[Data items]

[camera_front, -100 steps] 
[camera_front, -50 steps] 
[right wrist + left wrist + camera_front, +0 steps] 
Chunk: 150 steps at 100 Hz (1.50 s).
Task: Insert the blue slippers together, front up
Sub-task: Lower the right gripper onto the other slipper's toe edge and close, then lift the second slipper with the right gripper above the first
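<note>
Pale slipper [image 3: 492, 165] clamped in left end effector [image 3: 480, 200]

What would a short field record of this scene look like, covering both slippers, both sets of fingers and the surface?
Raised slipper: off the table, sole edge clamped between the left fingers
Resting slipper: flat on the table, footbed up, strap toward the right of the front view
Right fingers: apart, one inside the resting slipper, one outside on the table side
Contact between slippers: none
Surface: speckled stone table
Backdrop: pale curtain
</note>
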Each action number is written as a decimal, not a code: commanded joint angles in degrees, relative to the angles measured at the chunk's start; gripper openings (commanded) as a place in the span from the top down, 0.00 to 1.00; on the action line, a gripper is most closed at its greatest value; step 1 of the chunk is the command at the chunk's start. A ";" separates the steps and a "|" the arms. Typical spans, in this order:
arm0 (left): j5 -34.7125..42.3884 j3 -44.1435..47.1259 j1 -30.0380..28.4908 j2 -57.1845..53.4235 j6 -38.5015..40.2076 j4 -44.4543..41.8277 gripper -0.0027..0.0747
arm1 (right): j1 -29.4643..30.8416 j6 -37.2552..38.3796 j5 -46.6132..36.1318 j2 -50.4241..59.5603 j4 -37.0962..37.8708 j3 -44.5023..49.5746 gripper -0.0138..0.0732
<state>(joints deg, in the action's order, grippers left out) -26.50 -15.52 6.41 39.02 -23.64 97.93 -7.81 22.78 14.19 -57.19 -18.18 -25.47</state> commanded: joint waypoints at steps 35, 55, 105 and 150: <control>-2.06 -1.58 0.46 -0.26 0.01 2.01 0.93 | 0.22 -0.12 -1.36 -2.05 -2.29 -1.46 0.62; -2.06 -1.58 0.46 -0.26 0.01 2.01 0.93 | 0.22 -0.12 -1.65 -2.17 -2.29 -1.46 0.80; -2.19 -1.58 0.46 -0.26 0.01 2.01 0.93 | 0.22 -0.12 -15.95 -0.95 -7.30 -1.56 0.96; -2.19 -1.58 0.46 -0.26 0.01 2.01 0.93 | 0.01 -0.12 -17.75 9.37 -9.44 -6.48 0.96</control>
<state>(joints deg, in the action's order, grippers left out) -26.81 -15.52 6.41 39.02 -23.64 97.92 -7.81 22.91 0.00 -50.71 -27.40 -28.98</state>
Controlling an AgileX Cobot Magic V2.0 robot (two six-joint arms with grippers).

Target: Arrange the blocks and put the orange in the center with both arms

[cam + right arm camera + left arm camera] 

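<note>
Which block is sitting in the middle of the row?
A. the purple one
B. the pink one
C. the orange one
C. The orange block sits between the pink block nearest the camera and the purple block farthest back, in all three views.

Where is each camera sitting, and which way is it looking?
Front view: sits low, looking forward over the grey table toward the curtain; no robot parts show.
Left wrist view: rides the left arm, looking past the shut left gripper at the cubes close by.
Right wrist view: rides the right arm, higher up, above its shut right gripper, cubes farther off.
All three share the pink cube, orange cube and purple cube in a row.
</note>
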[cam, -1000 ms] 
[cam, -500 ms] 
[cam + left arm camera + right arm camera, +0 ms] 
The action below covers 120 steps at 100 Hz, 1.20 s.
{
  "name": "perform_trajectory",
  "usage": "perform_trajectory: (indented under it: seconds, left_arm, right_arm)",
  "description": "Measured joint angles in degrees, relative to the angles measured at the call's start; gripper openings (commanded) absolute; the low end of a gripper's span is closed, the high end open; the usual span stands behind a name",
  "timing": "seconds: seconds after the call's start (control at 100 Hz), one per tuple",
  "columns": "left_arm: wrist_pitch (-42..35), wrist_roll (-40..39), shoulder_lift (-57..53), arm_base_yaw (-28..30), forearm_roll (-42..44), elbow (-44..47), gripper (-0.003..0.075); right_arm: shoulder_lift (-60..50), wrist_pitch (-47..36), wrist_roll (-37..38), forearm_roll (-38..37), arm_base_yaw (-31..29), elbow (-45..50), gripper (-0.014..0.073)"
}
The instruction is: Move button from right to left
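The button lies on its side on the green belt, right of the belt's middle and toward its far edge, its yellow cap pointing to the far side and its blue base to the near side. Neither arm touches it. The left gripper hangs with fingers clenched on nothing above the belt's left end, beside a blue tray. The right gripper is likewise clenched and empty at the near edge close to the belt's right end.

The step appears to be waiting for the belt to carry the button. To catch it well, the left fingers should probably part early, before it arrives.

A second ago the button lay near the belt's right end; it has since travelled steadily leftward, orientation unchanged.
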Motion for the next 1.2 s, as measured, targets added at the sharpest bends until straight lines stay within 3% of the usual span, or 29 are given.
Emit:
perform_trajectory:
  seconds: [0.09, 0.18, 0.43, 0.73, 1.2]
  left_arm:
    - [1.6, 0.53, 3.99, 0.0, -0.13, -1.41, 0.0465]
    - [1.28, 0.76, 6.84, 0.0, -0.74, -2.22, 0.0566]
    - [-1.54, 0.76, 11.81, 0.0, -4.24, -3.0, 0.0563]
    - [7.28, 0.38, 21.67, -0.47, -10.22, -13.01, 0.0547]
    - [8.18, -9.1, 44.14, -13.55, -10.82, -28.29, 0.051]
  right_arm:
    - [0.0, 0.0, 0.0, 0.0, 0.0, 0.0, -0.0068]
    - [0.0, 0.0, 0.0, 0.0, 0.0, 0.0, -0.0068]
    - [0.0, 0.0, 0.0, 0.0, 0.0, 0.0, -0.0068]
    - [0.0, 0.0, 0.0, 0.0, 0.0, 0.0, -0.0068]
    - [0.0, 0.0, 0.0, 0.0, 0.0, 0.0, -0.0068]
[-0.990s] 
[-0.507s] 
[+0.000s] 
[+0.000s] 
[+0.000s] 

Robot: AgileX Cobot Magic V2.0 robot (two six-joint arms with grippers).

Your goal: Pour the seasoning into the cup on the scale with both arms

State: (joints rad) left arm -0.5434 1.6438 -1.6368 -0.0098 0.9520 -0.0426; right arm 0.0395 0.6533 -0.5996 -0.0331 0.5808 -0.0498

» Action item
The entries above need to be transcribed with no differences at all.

» Solution for this task
[camera_front, -100 steps] 
[camera_front, -50 steps] 
[right wrist + left wrist + camera_front, +0 steps] 
Chunk: 150 steps at 100 Hz (1.50 s).
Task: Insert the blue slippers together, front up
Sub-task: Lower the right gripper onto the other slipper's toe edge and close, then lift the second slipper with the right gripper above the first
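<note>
Pale slipper [image 3: 492, 165] clamped in left end effector [image 3: 480, 200]

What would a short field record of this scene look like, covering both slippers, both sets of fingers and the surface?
Raised slipper: off the table, sole edge clamped between the left fingers
Resting slipper: flat on the table, footbed up, strap toward the right of the front view
Right fingers: apart, one inside the resting slipper, one outside on the table side
Contact between slippers: none
Surface: speckled stone table
Backdrop: pale curtain
</note>
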Each action number is written as a decimal, not a code: commanded joint angles in degrees, relative to the angles measured at the chunk's start; gripper openings (commanded) as a place in the span from the top down, 0.00 to 1.00; on the action line, a gripper is most closed at its greatest value; step 1 of the chunk is the command at the chunk's start. A ";" separates the steps and a "|" the arms. Typical spans, in this order:
arm0 (left): j5 -34.7125..42.3884 j3 -44.1435..47.1259 j1 -30.0380..28.4908 j2 -57.1845..53.4235 j6 -38.5015..40.2076 j4 -44.4543..41.8277 gripper -0.0027..0.0747
arm1 (right): j1 -29.4643..30.8416 j6 -37.2552..38.3796 j5 -46.6132..36.1318 j2 -50.4241..59.5603 j4 -37.0962..37.8708 j3 -44.5023..49.5746 gripper -0.0138..0.0732
<state>(joints deg, in the action's order, grippers left out) -26.50 -15.52 6.41 39.02 -23.64 97.93 -7.81 22.78 14.19 -57.19 -18.18 -25.47</state> commanded: joint waypoints at steps 35, 55, 105 and 150: <control>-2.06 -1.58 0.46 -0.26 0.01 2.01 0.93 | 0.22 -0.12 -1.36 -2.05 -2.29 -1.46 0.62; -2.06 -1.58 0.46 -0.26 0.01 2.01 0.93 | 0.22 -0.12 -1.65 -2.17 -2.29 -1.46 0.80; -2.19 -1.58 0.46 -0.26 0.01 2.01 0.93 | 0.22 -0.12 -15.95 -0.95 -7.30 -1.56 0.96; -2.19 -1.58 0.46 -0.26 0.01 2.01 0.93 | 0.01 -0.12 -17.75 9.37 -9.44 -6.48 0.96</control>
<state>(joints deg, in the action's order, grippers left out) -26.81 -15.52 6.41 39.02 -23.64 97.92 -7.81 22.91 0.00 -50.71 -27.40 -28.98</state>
Controlling an AgileX Cobot Magic V2.0 robot (two six-joint arms with grippers).

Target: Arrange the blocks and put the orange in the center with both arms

[cam + right arm camera + left arm camera] 

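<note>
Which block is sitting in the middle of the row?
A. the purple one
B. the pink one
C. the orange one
C. The orange block sits between the pink block nearest the camera and the purple block farthest back, in all three views.

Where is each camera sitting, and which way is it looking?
Front view: sits low, looking forward over the grey table toward the curtain; no robot parts show.
Left wrist view: rides the left arm, looking past the shut left gripper at the cubes close by.
Right wrist view: rides the right arm, higher up, above its shut right gripper, cubes farther off.
All three share the pink cube, orange cube and purple cube in a row.
</note>
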[cam, -1000 ms] 
[cam, -500 ms] 
[cam + left arm camera + right arm camera, +0 ms] 
The action below covers 120 steps at 100 Hz, 1.20 s.
{
  "name": "perform_trajectory",
  "usage": "perform_trajectory: (indented under it: seconds, left_arm, right_arm)",
  "description": "Measured joint angles in degrees, relative to the angles measured at the call's start; gripper openings (commanded) absolute; the low end of a gripper's span is closed, the high end open; the usual span stands behind a name",
  "timing": "seconds: seconds after the call's start (control at 100 Hz), one per tuple",
  "columns": "left_arm: wrist_pitch (-42..35), wrist_roll (-40..39), shoulder_lift (-57..53), arm_base_yaw (-28..30), forearm_roll (-42..44), elbow (-44..47), gripper (-0.003..0.075); right_arm: shoulder_lift (-60..50), wrist_pitch (-47..36), wrist_roll (-37..38), forearm_roll (-38..37), arm_base_yaw (-31..29), elbow (-45..50), gripper (-0.014..0.073)"
}
The instruction is: Move button from right to left
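The button lies on its side on the green belt, right of the belt's middle and toward its far edge, its yellow cap pointing to the far side and its blue base to the near side. Neither arm touches it. The left gripper hangs with fingers clenched on nothing above the belt's left end, beside a blue tray. The right gripper is likewise clenched and empty at the near edge close to the belt's right end.

The step appears to be waiting for the belt to carry the button. To catch it well, the left fingers should probably part early, before it arrives.

A second ago the button lay near the belt's right end; it has since travelled steadily leftward, orientation unchanged.
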Motion for the next 1.2 s, as measured, targets added at the sharpest bends until straight lines stay within 3% of the usual span, or 29 are given.
Emit:
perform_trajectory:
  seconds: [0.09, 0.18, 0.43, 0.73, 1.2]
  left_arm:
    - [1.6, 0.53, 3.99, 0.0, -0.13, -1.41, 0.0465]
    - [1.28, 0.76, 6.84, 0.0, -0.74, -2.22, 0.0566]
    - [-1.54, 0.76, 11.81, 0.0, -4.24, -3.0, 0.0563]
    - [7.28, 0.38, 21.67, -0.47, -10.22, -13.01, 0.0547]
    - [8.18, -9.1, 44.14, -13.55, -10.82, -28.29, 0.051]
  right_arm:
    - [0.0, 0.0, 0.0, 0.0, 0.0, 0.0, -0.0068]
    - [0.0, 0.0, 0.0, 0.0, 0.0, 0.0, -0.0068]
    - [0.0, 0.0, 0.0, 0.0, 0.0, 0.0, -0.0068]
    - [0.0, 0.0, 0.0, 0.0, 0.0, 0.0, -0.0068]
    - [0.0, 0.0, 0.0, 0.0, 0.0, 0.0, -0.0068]
[-0.990s] 
[-0.507s] 
[+0.000s] 
[+0.000s] 
[+0.000s] 

Robot: AgileX Cobot Magic V2.0 robot (two six-joint arms with grippers).

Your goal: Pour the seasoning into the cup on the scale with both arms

State: (joints rad) left arm -0.5434 1.6438 -1.6368 -0.0098 0.9520 -0.0426; right arm 0.0395 0.6533 -0.5996 -0.0331 0.5808 -0.0498

Nothing else is needed to finish the exercise.